Every line below needs to be transcribed without alteration, and no image may be carried over.

=== Begin Enclosure ===

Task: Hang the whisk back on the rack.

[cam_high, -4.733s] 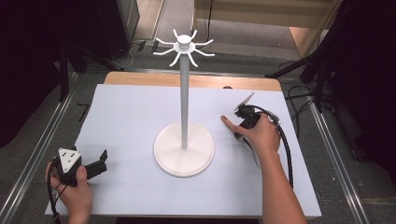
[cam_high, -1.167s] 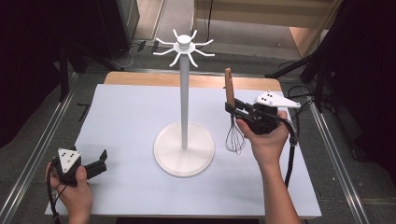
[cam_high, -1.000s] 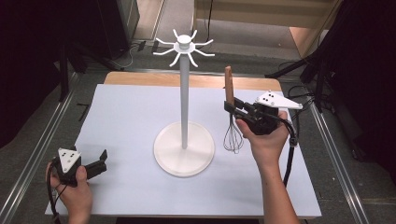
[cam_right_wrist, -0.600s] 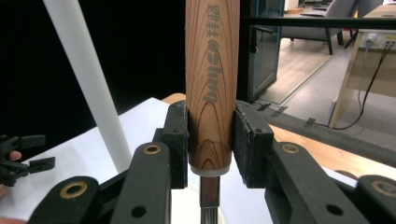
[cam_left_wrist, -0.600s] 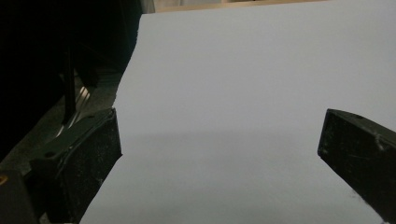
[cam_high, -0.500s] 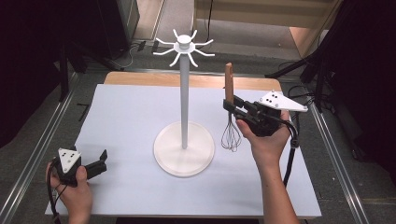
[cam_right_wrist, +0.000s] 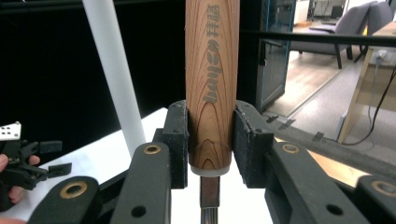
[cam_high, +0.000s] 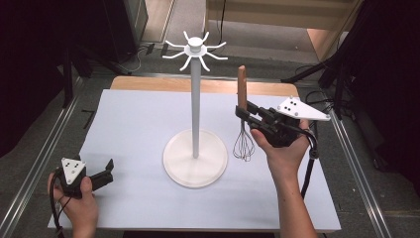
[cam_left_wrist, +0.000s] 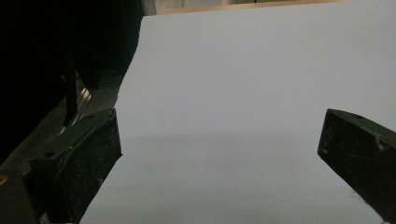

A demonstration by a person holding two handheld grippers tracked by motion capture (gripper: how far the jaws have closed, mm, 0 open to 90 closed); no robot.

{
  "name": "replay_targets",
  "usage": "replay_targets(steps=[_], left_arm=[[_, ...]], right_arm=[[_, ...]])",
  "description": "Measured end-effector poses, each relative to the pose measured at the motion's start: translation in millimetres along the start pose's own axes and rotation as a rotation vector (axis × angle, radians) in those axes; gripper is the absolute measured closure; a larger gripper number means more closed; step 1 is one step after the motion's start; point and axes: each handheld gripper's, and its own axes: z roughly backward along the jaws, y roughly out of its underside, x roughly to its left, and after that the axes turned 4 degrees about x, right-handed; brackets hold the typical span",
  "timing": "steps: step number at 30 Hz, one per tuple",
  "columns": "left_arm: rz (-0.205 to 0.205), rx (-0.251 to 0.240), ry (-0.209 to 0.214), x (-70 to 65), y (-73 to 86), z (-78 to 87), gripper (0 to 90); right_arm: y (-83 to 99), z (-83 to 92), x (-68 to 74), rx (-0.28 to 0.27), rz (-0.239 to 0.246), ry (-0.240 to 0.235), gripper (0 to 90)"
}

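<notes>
A whisk [cam_high: 242,119] with a wooden handle [cam_right_wrist: 211,79] and a wire head hangs upright above the white table top, handle up. My right gripper [cam_high: 242,113] is shut on the lower end of that handle; both black pads [cam_right_wrist: 177,140] press its sides. The whisk is just right of the white hook stand [cam_high: 195,99], whose pole [cam_right_wrist: 114,70] rises from a round base. My left gripper [cam_high: 106,168] rests at the table's near left corner, held by a hand, its jaws open with nothing between the fingers [cam_left_wrist: 93,158].
The stand's top [cam_high: 195,48] carries several curved white hooks. A wooden strip [cam_high: 198,85] runs along the table's far edge. Metal rails [cam_high: 34,168] flank the table left and right. The left hand and its gripper [cam_right_wrist: 18,158] appear far left in the right gripper view.
The whisk, first lying on the table under the right hand, now hangs upright in the right gripper. Over the last second it drifted slightly. The left hand stayed still.
</notes>
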Motion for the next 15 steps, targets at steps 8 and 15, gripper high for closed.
replay_targets(steps=[8,15], left_arm=[[-0.002,0.003,0.001,0.3,-0.2,0.1,0.1],[-0.002,0.0,0.001,0.2,-0.1,-0.1,0.1]], right_arm=[[-9.3,3.9,8.6,-0.041,0.016,-0.025,70.4],[-17.9,5.4,12.9,-0.078,0.019,-0.04,70.4]])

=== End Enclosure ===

Task solution:
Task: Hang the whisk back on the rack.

[cam_high, -4.733s] 
[cam_high, -1.167s] 
[cam_high, -1.000s] 
[cam_right_wrist, -0.600s] 
[cam_left_wrist, -0.600s] 
[cam_high, -0.500s] 
[cam_right_wrist, +0.000s] 
[cam_high, +0.000s] 
[cam_left_wrist, +0.000s] 

A demonstration by a person holding two handheld grippers tracked by motion capture (gripper: how far the jaws have closed, mm, 0 open to 90 closed); no robot.

{
  "name": "replay_targets",
  "usage": "replay_targets(steps=[_], left_arm=[[_, ...]], right_arm=[[_, ...]])",
  "description": "Measured end-effector poses, each relative to the pose measured at the motion's start: translation in millimetres along the start pose's own axes and rotation as a rotation vector (axis × angle, radians) in those axes; gripper is the absolute measured closure; a larger gripper number means more closed; step 1 is one step after the motion's start; point and axes: each handheld gripper's, and its own axes: z roughly backward along the jaws, y roughly out of its underside, x roughly to its left, and after that the axes turned 4 degrees about x, right-handed; brackets hold the typical span",
  "timing": "steps: step number at 30 Hz, one per tuple",
  "columns": "left_arm: rz (-0.205 to 0.205), rx (-0.251 to 0.240), ry (-0.209 to 0.214), x (-70 to 65), y (-73 to 86), z (-78 to 87), gripper (0 to 90); right_arm: y (-83 to 99), z (-83 to 92), x (-68 to 74), rx (-0.28 to 0.27), rz (-0.239 to 0.246), ry (-0.240 to 0.235), gripper (0 to 90)"
}

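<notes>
A whisk [cam_high: 242,119] with a wooden handle [cam_right_wrist: 211,79] and a wire head hangs upright above the white table top, handle up. My right gripper [cam_high: 242,113] is shut on the lower end of that handle; both black pads [cam_right_wrist: 177,140] press its sides. The whisk is just right of the white hook stand [cam_high: 195,99], whose pole [cam_right_wrist: 114,70] rises from a round base. My left gripper [cam_high: 106,168] rests at the table's near left corner, held by a hand, its jaws open with nothing between the fingers [cam_left_wrist: 93,158].
The stand's top [cam_high: 195,48] carries several curved white hooks. A wooden strip [cam_high: 198,85] runs along the table's far edge. Metal rails [cam_high: 34,168] flank the table left and right. The left hand and its gripper [cam_right_wrist: 18,158] appear far left in the right gripper view.
The whisk, first lying on the table under the right hand, now hangs upright in the right gripper. Over the last second it drifted slightly. The left hand stayed still.
</notes>
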Motion for the next 15 steps, targets at steps 8 and 15, gripper high for closed.
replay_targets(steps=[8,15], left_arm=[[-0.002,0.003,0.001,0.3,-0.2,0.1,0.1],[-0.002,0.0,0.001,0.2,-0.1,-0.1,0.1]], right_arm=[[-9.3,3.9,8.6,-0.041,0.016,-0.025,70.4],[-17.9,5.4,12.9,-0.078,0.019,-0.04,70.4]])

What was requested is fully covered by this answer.